Sur l'avenir de l'Union européenne, J'ai été très surpris par l'évocation par le journal Le Monde de la remise du Prix Charlemagne à sa Sainteté le Pape François. Sa version numérique comportait un éditorial intitulé : « déboussolés, les dirigeants européens s'en remettent au pape François ». Ce mot définissait bien la situation actuelle et explique également le raidissement des opinions que vous avez évoqué. Si les populations sont en proie au doute, c'est qu'elles ne comprennent plus où leurs dirigeants les mènent. J'ai moi-même rédigé un article pour montrer que l'Union européenne était en train de mettre entre parenthèses un certain nombre de ses valeurs, comme la liberté, la démocratie et la subsidiarité. Il faut ainsi que l'Union européenne respecte ses valeurs dans les décisions qu'elle prend, et dans la façon de les mettre en oeuvre, si elle souhaite perdurer, comme je vous l'ai exposé à titre liminaire dans mon introduction.

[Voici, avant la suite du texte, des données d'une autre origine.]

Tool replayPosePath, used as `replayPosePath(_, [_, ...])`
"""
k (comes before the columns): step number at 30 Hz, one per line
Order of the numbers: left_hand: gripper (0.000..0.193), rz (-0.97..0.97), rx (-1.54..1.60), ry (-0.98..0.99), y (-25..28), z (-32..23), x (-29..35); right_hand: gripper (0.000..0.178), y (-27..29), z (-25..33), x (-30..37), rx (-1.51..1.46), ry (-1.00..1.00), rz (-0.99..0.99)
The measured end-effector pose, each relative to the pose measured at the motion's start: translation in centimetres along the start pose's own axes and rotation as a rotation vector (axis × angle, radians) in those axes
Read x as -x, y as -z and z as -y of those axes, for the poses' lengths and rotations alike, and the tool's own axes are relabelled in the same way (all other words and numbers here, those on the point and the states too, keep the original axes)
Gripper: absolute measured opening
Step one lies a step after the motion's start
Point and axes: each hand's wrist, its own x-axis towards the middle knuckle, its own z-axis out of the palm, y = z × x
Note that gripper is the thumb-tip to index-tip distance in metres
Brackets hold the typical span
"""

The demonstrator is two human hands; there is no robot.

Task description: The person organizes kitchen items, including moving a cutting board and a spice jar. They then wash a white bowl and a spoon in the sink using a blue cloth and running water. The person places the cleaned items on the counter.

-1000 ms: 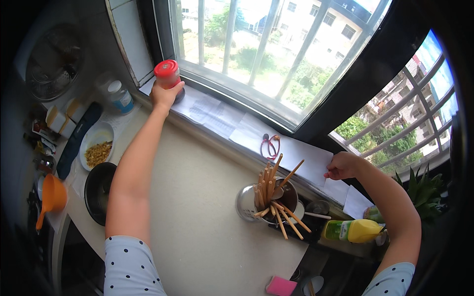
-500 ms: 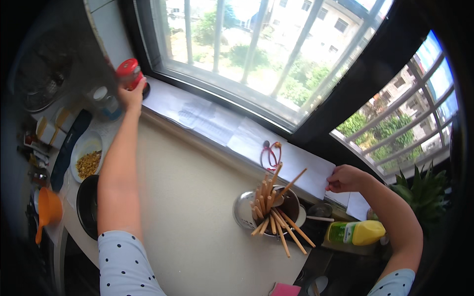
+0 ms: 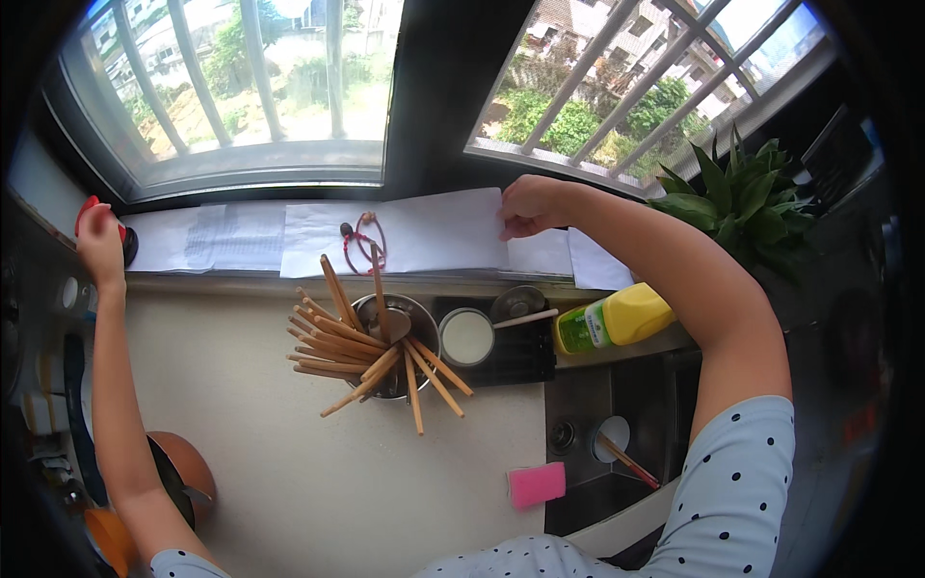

Je terminerai sur un point absolument essentiel dans la compréhension des migrations. En réalité, les populations, dans leur très grande majorité, veulent vivre et travailler au pays. Pourquoi y a-t-il encore autant de Syriens en Jordanie, au Liban ou en Turquie ? Parce que 44 % d'entre eux reviennent régulièrement en Syrie pour maintenir le contact avec leur famille et vérifier l'état de leurs biens. Ces personnes souhaiteraient réellement retourner en Syrie, une fois la situation apaisée. Il ne faut pas encourager les départs, mais aider les pays, et chacun sait bien qu'il est moins onéreux, d'un point de vue purement financier, d'aider un Syrien en Syrie que d'assurer son intégration en France. Ce point est essentiel et il importe d'aider les Syriens chez eux, alors qu'un certain nombre de décisions politiques les empêche aujourd'hui de le faire.